__WHAT IS REQUIRED__: Copy the data below in full, exactly as it appears.

__SUPPLIED MATERIAL__:
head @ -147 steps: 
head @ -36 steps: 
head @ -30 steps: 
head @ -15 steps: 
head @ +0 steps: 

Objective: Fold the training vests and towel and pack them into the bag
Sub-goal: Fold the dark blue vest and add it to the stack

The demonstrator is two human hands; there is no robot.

__PROBLEM SOLUTION__:
head @ -147 steps: 
head @ -36 steps: 
head @ -30 steps: 
head @ -15 steps: 
head @ +0 steps: 

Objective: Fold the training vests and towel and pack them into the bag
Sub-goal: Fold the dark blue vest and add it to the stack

The demonstrator is two human hands; there is no robot.

No more output will be added to the exercise.